* [Exercise goal]:
Look through the listing below, and wherever a line has the string "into", copy it.

****

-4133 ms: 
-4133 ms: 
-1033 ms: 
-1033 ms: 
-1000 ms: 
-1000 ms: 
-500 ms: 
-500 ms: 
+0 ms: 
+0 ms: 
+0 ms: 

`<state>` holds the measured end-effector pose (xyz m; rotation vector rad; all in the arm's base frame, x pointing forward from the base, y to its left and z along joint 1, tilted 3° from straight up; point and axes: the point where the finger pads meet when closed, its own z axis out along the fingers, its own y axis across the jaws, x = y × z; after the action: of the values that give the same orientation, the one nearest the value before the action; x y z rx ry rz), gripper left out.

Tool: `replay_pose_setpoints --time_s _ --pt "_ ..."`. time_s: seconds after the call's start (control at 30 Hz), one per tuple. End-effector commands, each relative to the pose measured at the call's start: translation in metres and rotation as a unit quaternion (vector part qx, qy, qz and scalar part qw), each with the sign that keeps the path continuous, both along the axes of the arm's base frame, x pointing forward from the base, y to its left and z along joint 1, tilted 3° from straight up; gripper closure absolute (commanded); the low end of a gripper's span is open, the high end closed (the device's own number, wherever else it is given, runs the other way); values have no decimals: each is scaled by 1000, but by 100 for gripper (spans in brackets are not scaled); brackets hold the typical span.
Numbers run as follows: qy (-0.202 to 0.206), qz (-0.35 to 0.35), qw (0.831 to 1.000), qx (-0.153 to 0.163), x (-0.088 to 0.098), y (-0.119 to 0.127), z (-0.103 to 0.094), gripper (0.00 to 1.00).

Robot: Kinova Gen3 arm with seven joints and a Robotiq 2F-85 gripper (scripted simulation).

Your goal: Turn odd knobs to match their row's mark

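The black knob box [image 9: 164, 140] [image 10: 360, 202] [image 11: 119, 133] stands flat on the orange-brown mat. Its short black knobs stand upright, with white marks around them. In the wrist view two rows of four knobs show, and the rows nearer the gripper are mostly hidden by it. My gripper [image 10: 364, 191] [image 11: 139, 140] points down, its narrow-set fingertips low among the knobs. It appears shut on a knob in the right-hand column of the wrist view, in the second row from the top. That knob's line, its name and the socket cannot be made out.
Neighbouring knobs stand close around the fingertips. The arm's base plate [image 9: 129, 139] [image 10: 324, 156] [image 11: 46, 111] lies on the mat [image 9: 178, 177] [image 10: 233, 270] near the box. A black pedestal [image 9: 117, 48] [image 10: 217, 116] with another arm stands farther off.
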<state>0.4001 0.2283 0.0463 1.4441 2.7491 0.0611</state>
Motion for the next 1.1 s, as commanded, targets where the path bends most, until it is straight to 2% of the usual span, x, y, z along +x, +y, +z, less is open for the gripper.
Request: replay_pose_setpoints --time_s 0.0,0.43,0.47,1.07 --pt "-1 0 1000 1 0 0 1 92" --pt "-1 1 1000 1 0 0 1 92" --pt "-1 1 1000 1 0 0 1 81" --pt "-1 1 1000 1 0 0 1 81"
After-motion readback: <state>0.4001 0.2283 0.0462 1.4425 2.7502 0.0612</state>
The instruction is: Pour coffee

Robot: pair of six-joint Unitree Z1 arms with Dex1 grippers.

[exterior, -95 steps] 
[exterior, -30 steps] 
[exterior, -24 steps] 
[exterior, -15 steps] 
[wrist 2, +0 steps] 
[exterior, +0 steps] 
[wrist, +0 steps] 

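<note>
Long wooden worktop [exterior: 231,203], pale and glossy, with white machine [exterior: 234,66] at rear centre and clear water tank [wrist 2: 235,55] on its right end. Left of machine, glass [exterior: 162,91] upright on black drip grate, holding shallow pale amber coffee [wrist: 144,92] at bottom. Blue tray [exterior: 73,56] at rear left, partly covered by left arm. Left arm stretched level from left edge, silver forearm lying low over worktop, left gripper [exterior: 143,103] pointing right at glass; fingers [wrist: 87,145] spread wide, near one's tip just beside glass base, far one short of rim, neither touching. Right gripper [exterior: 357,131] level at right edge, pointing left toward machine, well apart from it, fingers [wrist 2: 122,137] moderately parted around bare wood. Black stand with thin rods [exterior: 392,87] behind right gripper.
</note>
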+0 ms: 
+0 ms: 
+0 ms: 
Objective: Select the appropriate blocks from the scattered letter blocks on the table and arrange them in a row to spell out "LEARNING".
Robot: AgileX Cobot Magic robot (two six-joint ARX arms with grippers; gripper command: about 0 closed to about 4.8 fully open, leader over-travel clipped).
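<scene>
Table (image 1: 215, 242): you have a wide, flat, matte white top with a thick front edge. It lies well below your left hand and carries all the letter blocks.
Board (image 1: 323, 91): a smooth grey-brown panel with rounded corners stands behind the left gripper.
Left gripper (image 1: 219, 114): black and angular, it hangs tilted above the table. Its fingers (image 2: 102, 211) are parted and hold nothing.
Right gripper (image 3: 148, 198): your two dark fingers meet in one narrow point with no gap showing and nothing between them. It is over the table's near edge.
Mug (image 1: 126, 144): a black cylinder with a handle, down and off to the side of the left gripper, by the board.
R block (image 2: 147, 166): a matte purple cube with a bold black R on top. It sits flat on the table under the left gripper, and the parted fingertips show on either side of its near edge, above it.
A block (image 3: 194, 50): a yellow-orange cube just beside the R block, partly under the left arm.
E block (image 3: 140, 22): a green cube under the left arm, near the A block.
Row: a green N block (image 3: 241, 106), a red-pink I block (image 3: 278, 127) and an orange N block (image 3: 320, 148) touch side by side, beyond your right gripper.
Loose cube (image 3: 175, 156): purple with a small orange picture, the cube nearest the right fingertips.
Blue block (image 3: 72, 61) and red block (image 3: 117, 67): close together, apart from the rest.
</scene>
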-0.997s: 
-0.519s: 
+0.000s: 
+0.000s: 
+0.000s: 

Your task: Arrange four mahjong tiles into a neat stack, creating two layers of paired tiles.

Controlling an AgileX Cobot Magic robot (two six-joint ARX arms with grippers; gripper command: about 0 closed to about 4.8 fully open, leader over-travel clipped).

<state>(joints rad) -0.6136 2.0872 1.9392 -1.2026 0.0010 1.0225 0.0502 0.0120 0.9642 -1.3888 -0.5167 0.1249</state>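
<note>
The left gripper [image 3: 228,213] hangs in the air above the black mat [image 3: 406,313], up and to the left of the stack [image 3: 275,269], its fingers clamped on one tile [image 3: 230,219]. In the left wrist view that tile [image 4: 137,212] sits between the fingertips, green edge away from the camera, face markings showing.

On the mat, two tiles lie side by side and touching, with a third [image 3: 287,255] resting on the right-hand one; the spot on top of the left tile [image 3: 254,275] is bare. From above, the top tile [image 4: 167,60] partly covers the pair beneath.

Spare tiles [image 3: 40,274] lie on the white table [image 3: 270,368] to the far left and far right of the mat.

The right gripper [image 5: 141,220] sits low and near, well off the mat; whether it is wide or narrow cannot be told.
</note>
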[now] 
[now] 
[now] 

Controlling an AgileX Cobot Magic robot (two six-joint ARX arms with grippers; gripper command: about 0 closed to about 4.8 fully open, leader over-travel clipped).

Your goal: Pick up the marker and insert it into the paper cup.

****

* [Task response]:
Your task: Arrange four mahjong tiles into a neat stack, creating two layers of paired tiles.
Your goal: Pick up the marker and insert it into the paper cup.

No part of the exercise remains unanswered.